Re: [PATCH 0/3] Fix MCE handling for AMD multi-node processors

public inbox for linux-kernel@vger.kernel.org
 help / color / mirror / Atom feed

From: Aravind Gopalakrishnan <aravind.gopalakrishnan@amd.com>
To: Borislav Petkov <bp@alien8.de>
Cc: <tglx@linutronix.de>, <mingo@redhat.com>, <hpa@zytor.com>,
	<tony.luck@intel.com>, <dougthompson@xmission.com>,
	<mchehab@osg.samsung.com>, <x86@kernel.org>,
	<linux-kernel@vger.kernel.org>, <linux-edac@vger.kernel.org>,
	<dave.hansen@linux.intel.com>, <mgorman@suse.de>, <bp@suse.de>,
	<riel@redhat.com>, <jacob.w.shin@gmail.com>
Subject: Re: [PATCH 0/3] Fix MCE handling for AMD multi-node processors
Date: Wed, 7 Jan 2015 18:18:58 -0600	[thread overview]
Message-ID: <54ADCCF2.9060402@amd.com> (raw)
In-Reply-To: <20150107170654.GG3984@pd.tnic>

On 1/7/2015 11:06 AM, Borislav Petkov wrote:
> On Tue, Jan 06, 2015 at 05:54:15PM -0600, Aravind Gopalakrishnan wrote:
>> But we still need to change the error injection interfaces in mce_amd_inj:
>> mce_amd_inj triggers a #MC on the cpu number that the user specifies on
>> debugfs.
>> For any error other than MC4 errors, this is fine.
>> But we should really be triggering #MC only on NBC for MC4 errors.
> Why?
>
> As you said yourself, the errors get reported on the NBC. Where they get
> *triggered* is a different story.

Apologies if I was not clear earlier.
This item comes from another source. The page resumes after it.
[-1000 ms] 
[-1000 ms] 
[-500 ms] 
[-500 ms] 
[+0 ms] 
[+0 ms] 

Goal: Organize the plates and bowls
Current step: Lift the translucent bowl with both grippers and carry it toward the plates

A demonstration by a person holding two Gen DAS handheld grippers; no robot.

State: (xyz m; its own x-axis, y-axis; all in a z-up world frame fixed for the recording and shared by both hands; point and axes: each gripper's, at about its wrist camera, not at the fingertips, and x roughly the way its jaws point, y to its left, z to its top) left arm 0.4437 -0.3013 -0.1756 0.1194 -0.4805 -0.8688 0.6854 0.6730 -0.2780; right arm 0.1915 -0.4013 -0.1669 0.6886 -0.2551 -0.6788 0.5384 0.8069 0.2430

Let me try to address the issue again-
I shall be verbose for sake of clarity here..

The bank 4 MSRs are per-node and per-node MSR are shared between cores 
in a node.
So, technically, all cores of the same node have access to the MSR.
But, since D18F3x44[NBMstToMstCpuEn] is set, access is restricted to 
only the NBC.
And, BKDG states that-
reads of these MSRs from other cores return 0’s and writes are ignored.

Now, with mce_amd_inj interface as it is right now, we basically 
wrmsr_on_cpu()
to the MCx_[status|addr|misc] registers using the cpu value user 
specifies at /sys/kernel/debug/mce-inject/cpu.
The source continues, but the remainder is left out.